Date: Thursday 27 November 2025

Time: 15.00 – 17.00

Location: Accelerator

In 2024, Norwegian and Swedish transhumance traditions were added to UNESCO’s intangible heritage list. Once widespread, today only a few hundred summer farmers remain, yet their stories reveal rich insights into human–nature relations, resource use, and sustainability.

Kyrre Kverndokk, Professor in Cultural studies, University of Berge will present. Kyrre is a folklorist that has worked for example with climate change temporalities and crisis awareness.

 

Abstract

In 2024, Norwegian and Swedish transhumance traditions were inscribed on UNESCOʼs intangible heritage list. This tradition is still alive, yet summer farmers have declined from 52 000 in the middle of the 19th century to less than 750 today. This changing history of transhumance may inform understandings of nature, more-than-human relationships, and sustainable resource management. 

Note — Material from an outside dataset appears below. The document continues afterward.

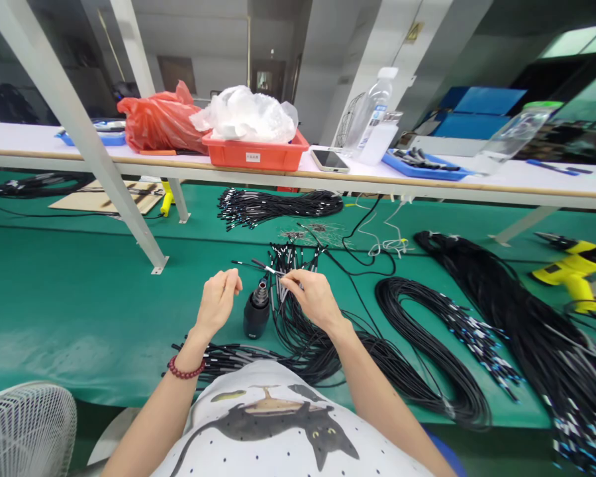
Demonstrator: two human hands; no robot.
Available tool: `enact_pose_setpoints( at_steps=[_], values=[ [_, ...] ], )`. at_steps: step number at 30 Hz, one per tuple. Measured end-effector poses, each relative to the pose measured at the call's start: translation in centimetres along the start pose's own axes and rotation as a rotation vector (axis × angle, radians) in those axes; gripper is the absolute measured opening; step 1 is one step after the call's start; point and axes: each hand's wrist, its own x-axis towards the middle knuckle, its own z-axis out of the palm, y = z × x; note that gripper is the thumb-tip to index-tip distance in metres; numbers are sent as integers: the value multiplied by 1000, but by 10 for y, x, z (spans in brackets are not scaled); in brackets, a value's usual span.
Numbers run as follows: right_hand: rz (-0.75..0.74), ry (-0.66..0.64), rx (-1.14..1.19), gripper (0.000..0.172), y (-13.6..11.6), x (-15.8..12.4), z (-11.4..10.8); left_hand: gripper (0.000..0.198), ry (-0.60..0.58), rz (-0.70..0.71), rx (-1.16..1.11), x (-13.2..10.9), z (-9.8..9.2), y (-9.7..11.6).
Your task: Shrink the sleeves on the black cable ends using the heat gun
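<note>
My right hand (314,299) pinches a thin black cable (259,264) near its end, where a white band shows. The cable's dark tips point left, above a black heat gun (256,311) that stands nozzle up between my hands. My left hand (219,297) is closed with its fingers curled, left of the nozzle; whatever may be inside it is hidden. Behind and below my right hand lies a bundle of black cables (298,324) with grey and white sleeved ends. More cable ends (228,358) lie in front of me, under my left wrist.
A coiled cable bundle (281,207) lies at the back, other bundles (427,291) to the right. A yellow heat gun (571,268) is at far right. The shelf (179,164) above carries a red bin (258,154), phone (330,160) and bottle (372,112). A fan (27,427) stands lower left.
</note>
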Motion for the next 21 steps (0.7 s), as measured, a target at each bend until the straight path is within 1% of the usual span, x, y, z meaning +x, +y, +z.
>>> enact_pose_setpoints(
  at_steps=[2, 4, 5, 6, 8, 9, 11, 13, 15, 17, 19, 21],
  values=[
    [109, 111, 77, 24, 16, 10, -2, 42, 41, -39, -58, -4, 0, -5],
    [268, 225, 145, 24, 40, 24, -4, 36, 74, -105, -83, -9, 0, -12],
    [334, 261, 153, 25, 55, 30, -4, 34, 81, -143, -81, -13, 1, -18],
    [381, 286, 152, 29, 70, 35, -3, 32, 81, -180, -73, -17, 2, -25],
    [470, 306, 150, 45, 98, 39, 3, 32, 53, -231, -55, -26, 7, -42],
    [509, 307, 148, 52, 110, 37, 9, 35, 44, -238, -53, -31, 10, -52],
    [571, 286, 153, 57, 126, 25, 26, 43, -17, -256, -83, -43, 20, -74],
    [612, 247, 174, 55, 133, 8, 48, 54, -83, -306, -93, -56, 34, -92],
    [628, 188, 212, 53, 134, -11, 71, 63, -100, -344, -119, -68, 50, -105],
    [630, 129, 256, 48, 131, -28, 90, 76, -122, -386, -154, -77, 66, -112],
    [610, 70, 307, 42, 128, -42, 103, 85, -135, -407, -189, -81, 81, -116],
    [576, 11, 362, 34, 124, -52, 112, 88, -137, -392, -224, -81, 96, -118]
  ],
)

Based on Norwegian transhumance storytelling, this paper will suggest some possible ways of exploring relations between humans, plants, animals, landscapes, and supernatural beings. The presentation will discuss how oral traditions give insight into notions of nature and more-than-human relations, that also include the supernatural. By doing so, it will point out how resource management in the mountains were negotiated through storytelling. Based on this analysis, the presentation will also open for discussions on the following questions: In what way does this traditional notion of resource management correspond with, or differ from contemporary notions of sustainability? And in what way do traditional notions the-more-than-human relations and resource management relate to a heritagized contemporary summer farming culture. 
 

 

 

The Green Zone Seminar Series Autumn 2025 at Accelerator Art Hall

Welcome to the higher seminar in Environmental Humanities at Stockholm University.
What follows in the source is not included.